Foodbank of Santa Barbara County Targets Troubled Areas in Empowering Ways
There’s curing hunger in America and then there’s doing it the nutritional way. It’s not nearly enough to simply put any kind of food on the table. It’s the right kind of food balanced with a healthy lifestyle that broadens people’s outlook in their everyday lives.
Foodbank of Santa Barbara County has instilled this philosophy for those communities in need since 1982, a 35-year span that’s picking up steam with diversified programs targeting troubled areas throughout the county. The foodbank isn’t just showing up and handing out food to those in need. Instead, it created a culture to empower communities to be self-sufficient through nutrition, exercise and working together.
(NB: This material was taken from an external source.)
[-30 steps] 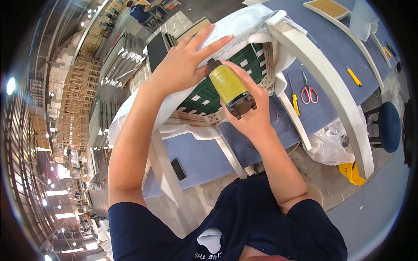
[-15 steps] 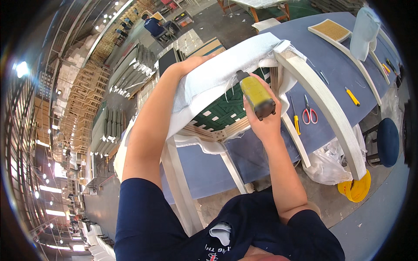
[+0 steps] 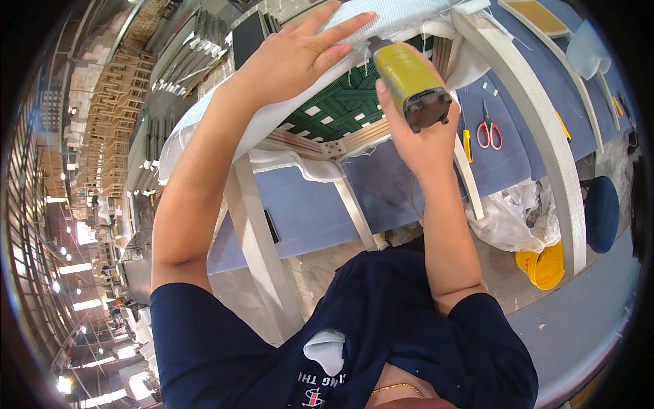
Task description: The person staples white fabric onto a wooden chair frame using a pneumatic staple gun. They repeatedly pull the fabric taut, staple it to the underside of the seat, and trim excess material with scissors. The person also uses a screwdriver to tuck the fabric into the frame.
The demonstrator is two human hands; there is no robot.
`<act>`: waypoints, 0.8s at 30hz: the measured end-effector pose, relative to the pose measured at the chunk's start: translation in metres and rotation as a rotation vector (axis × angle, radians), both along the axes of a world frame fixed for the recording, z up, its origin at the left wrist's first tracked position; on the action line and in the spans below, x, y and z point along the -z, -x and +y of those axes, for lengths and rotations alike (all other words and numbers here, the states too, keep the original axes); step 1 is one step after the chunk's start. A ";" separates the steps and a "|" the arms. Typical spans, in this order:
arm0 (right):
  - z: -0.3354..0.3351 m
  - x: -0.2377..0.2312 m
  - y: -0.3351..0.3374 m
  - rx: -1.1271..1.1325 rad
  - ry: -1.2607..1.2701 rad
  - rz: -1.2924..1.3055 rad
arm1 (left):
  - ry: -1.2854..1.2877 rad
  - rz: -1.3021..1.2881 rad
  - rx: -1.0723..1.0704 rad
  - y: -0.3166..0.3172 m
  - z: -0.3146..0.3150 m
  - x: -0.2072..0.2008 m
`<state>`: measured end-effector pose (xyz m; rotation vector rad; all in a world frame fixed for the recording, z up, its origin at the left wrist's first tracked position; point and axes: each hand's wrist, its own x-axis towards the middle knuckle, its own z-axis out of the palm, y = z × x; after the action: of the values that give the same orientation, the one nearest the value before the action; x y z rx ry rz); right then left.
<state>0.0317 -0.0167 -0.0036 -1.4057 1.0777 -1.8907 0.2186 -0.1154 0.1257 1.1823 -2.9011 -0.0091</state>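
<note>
An upturned chair with pale wooden legs (image 3: 528, 102) stands tilted before me, its underside showing green woven webbing (image 3: 340, 102). White fabric (image 3: 402, 20) wraps the seat edge, with loose threads hanging from it. My left hand (image 3: 289, 65) lies on that fabric, fingers spread, at the far left part of the edge. Gripped in my right hand (image 3: 426, 150) is a yellow-green staple gun (image 3: 407, 71) with a dark end cap. Its nose points at the fabric's inner edge, just right of my left fingertips; whether it touches cannot be made out.
Red-handled scissors (image 3: 489, 134) and a yellow-handled tool (image 3: 467, 144) lie on the blue-covered table (image 3: 504, 167). A dark flat object (image 3: 272, 226) rests by the near left leg. Beyond the right leg are a plastic bag (image 3: 507, 225), a yellow bucket (image 3: 543, 268) and a blue stool (image 3: 603, 215).
My left hand has come over the top of the fabric edge, its fingers now spread in sight. The staple gun has shifted up in the picture, and the whole view has tilted down.
</note>
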 end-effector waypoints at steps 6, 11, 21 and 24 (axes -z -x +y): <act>0.014 -0.009 -0.017 -0.086 0.027 0.017 | 0.148 -0.065 0.157 -0.004 -0.004 0.005; 0.016 -0.009 -0.020 -0.091 0.022 0.034 | 0.250 0.000 0.162 -0.010 -0.006 0.019; 0.017 -0.013 -0.024 -0.119 0.008 0.013 | 0.160 0.007 0.109 -0.009 0.001 0.014; 0.018 -0.010 -0.022 -0.132 -0.004 -0.002 | 0.097 -0.080 0.098 -0.009 -0.003 0.005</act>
<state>0.0534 0.0010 0.0065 -1.4360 0.9630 -1.7952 0.2276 -0.1188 0.1206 1.0484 -2.9864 0.1807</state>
“We partner with 300 nonprofit agencies and programs to provide food to residents throughout the county in the right places at the right times,” says Judith Smith-Meyer, marketing communications manager. “These programs are closely connected to resident’s lives, from schools to social service organizations to healthcare agencies to churches to children’s after-school programs and more.”
One of the foodbank’s most recent programs is Alma Cena Sana, translating to “soul, person, dinner, to cure.” Launched in March 2017, Alma Cena Sana was born and bred out of the foodbank’s “Food Action Plan” proposing goals and action items to ensure Santa Barbara County has in place a stable food eco-system.
“Alma Cena Sana is the first program established in direct response to guidance in the plan,” says Smith-Meyer. “Primarily that nutrition education and healthy food, along with an active lifestyle, are supported from within communities.”
Nutrition and living an active lifestyle go hand in hand and the foodbank has actively combined the two concepts into their programs since 2011. It began with the Picnic in the Park summer lunch programs to bridge the gap for Santa Barbara County children who relied on school lunch programs for regular nutrition during the school year. For those children who didn’t attend school, no school equated to no lunch. But with fun, physical activities associated with healthy food choices, the program has been successful.
One of the foodbank’s long-time essential concepts is introducing healthy foods, their preparation and exercise to today’s youth. Making a dent in the county’s schools instills good eating habits early on in their lives. Foodbank education programs span a wide range of needs for nutrition education.
“Our Feed the Future children’s programs aim to end hunger within a generation with a comprehensive education program from preschool to the teen years,” says Smith-Meyer. “The Food Literacy in Preschool Program brings seasonal fresh produce items into preschools to introduce fruits and vegetables and teach kids how to enjoy them early.”
In junior high schools, kids can participate in Teens Love Cooking, a six-week course offering cooking classes to prepare wholesome foods supplied by the foodbank. Outside of school, kids can experience their own farmer’s markets, and the foodbank’s Healthy School Pantries combine supplemental foods with healthy eating plans to benefit the whole family.
During the holiday season, the foodbank accepts donations for those in need. For every $1 received, the foodbank can provide eight healthy meals to local children, families and seniors in need. Volunteers are welcomed as well. Last year alone, the foodbank engaged more than 2,300 volunteers who donated more than 25,000 hours of service.